I guess I wanted something bigger here at the end.

And maybe that’s at the root of my ambivalence. This is the ending of what I had originally planned as “The Project.” Maybe my mixed feelings are because of the fact that this does feel like an ending of sorts. Maybe I don’t want it to end.

3 Replies to “The Tempest: wrap-up”

  1. I’m so pleased to have tripped belatedly over your blog. Over here in the U,K, a company called Scaffold Shakespeare have spent (over)three years on a similar exercise, with some very startling results, and some delightfully huge divergences of opinion. As a result, I’ve just spent some time on this play with a gathering of actors and directors, many of whom felt as you, and I’m in the minority, clearly, in loving this play with a furious passion, and feeling that it seems to be consistently speyed in performance. I’d like to provoke a bit of a debate about it generally. I’d direct it like a shot. And I say that as someone who has played Prospero, and not at all well. Taken scene by scene seismic changes occur, but I have never seen them played with complete conviction. In just the second scene, a man tells his daughter the whole truth for the first time in her life. In his first line he addresses her as a servant, and in the second recoils from that. He is just managing to make her understand why he is such a difficult horse’s posterior of a father when he makes a prize fool of himself with the help, and is made to look small again. That’s just for starters. It is, on one reading, a pretty unremitting manifesto for the Cynical school of philosophy, and an argument that the whole world’s tendency is descent into entropy. The ‘romance’ between Ferdinand and Miranda technically makes the play a comedy, but I don’t think we are supposed to go away smiling happily. People keep telling me that this part of the play ‘doesn’t work. I don’t think it’s meant to. The change that Miranda undergoes from meeting F, to her thunderous silence in Act V, is very ominous. An elegiac ‘farewell to the stage’ it certainly is not, and yet it was almost always done as that until people decided it would be rehabilitated by being done as a polemic on slavery, which it isn’t , mainly, either. The problem is, I think, that it takes a very long time to unpick, even for the professionals, and no-one will ever pay us to give it the attention and really close analysis it deserves. If we allow it to be ‘difficult’ and ‘nasty’ line by line, it gains a whole new life. That’s my twopenn’orth in the scale, any way. It’s a debate I would LOVE to continue.

    1. I love the idea of directing it “like a shot”…especially as it’s one of the two plays in the Canon that are told in (relative) real-time.

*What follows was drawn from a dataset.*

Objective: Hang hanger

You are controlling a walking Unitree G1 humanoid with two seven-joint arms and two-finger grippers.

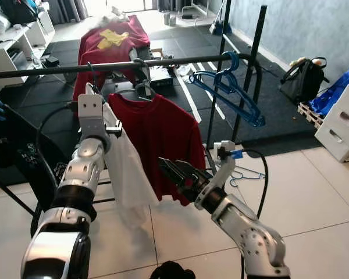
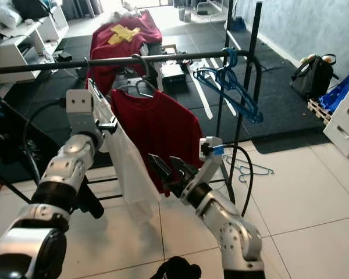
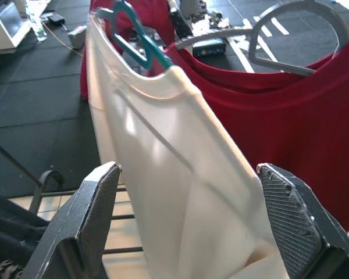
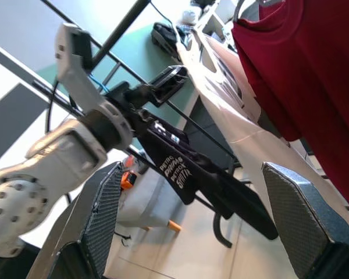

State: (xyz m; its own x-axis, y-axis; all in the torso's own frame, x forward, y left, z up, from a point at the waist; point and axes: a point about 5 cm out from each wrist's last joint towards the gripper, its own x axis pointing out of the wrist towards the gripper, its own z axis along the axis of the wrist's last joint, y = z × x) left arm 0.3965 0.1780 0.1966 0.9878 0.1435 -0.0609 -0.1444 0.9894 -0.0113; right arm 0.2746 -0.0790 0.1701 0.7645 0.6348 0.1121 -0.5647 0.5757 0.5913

      I had never thought of the ongoing silencing of Miranda before…and “ominous” does just about sum it up, now that I think about it.

      I think your comment that it would take “a very long time to unpick” the play has some incredible validity to it. The only way to do that is in an ongoing, expansive rehearsal setting, almost without a director–who more likely than not would have come to the production with a preconceived notion of where to take it. In such a free setting, with debate raging day to day, I think a smart group of actors could create the “whole new life” you reference.

      Thanks for the great comment!

      1. Thankyou so much for a generous reception. My comment which, on re-reading, seems a little hectoring in tone, was written in the grip of a manic enthusiasm. born of half-opening the play up and then having to stop, because we ran out of time and money. Also, I had not then had the inspiring conversation I had with my wife this morning which has sent me back scuttling to the Trinculo/Stephano/Caliban plot. apropos what is REALLY going on there, what you say about directorial technique (more Keeper of the Book, almost) has given me an idea about where to pitch a production here. Heaven alone knows if they’ll bite.

        I shall now have to go back over your archive in my spare time, which I am beginning to realise, is about as [cough] copious as yours.

        Thankyou again for a hands-across-the-sea moment.